AB genel valilerinin Türkiye’ye kadar gelip yargıyı hiçe saymaları ve
“AKP’nin kapatılmasının, üyeliğin askıya alınmasına yol açabileceğini” söylemi kimsenin ağırına gitmiyor.. AKP nin bu söyleme sevindiğini görmek ise beni şaşırtmıyor!… Ama midem kalkıyor… Ne yedim ben diye durup düşünüyorum… Gırtlağımdan AB menşeli ne geçti diye hafızamı sorguluyorum!.. Hemen hemen hiçbir şey!… Hazımsızlığımın sadece AB ile sınırlı olmadığını görmem için meslektaşlarımın büyük bir çoğunluğunun gelişmiş zekalarına ve daralmış ileriyi görme meziyetlerine de kusur bulamıyorum… Onlar bildikleri halde, günün koşulları elvermediği için söylememiş olabilirler..! Ne yapabilirler ki… İşsiz mi kalsınlar!
…………..
Anlama ve hazmetme kapasitemin sonlara indiği sıralar ata sözleri bana yardım ediyor.!.
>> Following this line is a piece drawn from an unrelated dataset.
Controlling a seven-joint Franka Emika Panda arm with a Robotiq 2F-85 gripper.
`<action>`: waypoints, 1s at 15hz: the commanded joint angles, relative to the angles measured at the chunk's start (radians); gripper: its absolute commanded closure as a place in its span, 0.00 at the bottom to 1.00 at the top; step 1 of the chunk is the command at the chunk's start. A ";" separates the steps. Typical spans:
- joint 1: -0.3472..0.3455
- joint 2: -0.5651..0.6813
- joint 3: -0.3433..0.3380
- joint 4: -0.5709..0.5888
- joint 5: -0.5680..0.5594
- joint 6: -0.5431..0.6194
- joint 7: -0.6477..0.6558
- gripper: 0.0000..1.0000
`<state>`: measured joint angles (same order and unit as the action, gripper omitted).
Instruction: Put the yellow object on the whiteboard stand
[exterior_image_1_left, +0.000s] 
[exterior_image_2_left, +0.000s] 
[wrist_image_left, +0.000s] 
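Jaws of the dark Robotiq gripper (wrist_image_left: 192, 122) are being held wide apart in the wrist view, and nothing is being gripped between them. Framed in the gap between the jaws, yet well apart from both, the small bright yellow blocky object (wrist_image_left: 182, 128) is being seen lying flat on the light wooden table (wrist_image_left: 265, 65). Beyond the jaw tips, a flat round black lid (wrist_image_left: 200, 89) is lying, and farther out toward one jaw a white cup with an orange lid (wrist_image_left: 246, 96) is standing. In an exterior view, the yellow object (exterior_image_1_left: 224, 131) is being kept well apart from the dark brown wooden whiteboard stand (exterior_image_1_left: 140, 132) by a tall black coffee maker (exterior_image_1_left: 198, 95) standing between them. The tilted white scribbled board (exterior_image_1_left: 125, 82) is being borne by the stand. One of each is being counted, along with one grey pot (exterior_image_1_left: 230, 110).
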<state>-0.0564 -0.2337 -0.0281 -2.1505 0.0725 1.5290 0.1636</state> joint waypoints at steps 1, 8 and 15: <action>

“Paran kadar konuş” Ne yani paran yoksa konuşma hakkında mı yok!
“Çoğunluğun dediği olur”… Mantık yürütürsen bir başka mantıksızlığa çıkmıyor musun?.. Çoğunluk ne derse doğru mudur? Kimdir bu çoğunluk… AKP ye oy veren İNANMIŞLAR
% 47… Bunlar Milli iradedir.. Geri kalanlar?… AKP ye inanamayanlar? Yolunu bulamayanlar mı?
……….
AB genel valiler heyetinin en başının, demokratik kadifeye sarıp sunduğu paketten de yalan çıkabiliyor… Anlamak için kavramak için değişmeliyim… Benim algılamam neden bu kadar yabancı… Yüz yüze gelemiyorum o gerçeklerle!
DEMOKRATİK LAİKLİK…
Bu da son malımız… AB den ithal taze bir mal… Şimdi gel de ayıkla… AKP de bu sulandırılmış ve de çok kere kafa karıştırıcı formüle sarılmıyor mu?
Laiklik, demokrasinin olmazsa olmazı olan “özgür irade’nin en birinci teminatıdır; laiklik, özgür iradenin düzeni bozma, karışıklık, dinin istismarı, gibi pek çok tehlikeyi de önleyen temel şarttır. Bu kavramı demokratik bir ambalaja sarmaya çalışmak, bireyin özgür iradesinin dince kutsal olanlar ile etkilenmesine cevaz verir ki, sonuçta oluşacak irade artık özgür değil bağımlı bir iradedir ve o rejimin adı da "demokrasi" değildir.Barroso’nun bu gerçeği bilmemesi doğru olabilir mi? Yoksa….. AİHM’kararlarını da mı okumadı… O kararlara bakan her dikkatli göz
“demokratik laiklik” diye bir kavramın söz konusu olamayacağını görebilir…GÖRÜR...
………………
Onları TV de izlerken bütün karanlıklar aydınlığa döndü!… Mucize dediğin böyle olur dedim… Ankara’da AKP kadın kolları işi çözmüştü.Salondaki herkes birer maske takıp TAYYİP olmuştu..Bakıp göremeyenlere de yazı ile izah eklenmişti..
Hepimiz Tayip’izVe böylece ne karşı çıkan ne farklı düşünen ne de itiraz eden kalmıştı! Hemen telefona sarıldım… Ben de isterim dedim… Benim ihtiyacım sizlerden çok…AKP iktidara geldiği günden bu yana
hasta gibiyim…Bana da verin BEN de gerçekleri görmeyeyim rahata ereyim dedim…
Yüz vermediler… İsteyenin bir yüzü, vermeyenin iki yüzü kara dedim… Aldırmadılar… O maske onların malı olarak kaldı… Paylaşmadılar.. Sıkıldım bu karamsar tablodan… Bildiğim, gördüğüm gerçeklerden.diye haykırdım . Ama olmadı…
Yüz vermediler… Kibarca bana
maske kalmadı… Geç kaldınız dediler.. İçimden
eyvah çıkmadı.. Maskeli demokrasiyi gördüm…Yıllardır seyrediyordum..Anlatamıyordum..Sadece
Vah vah çıktı… Bir kez daha öteki olarak sordum…
“Hepiniz Tayyip’siniz”… Neye talipsiniz?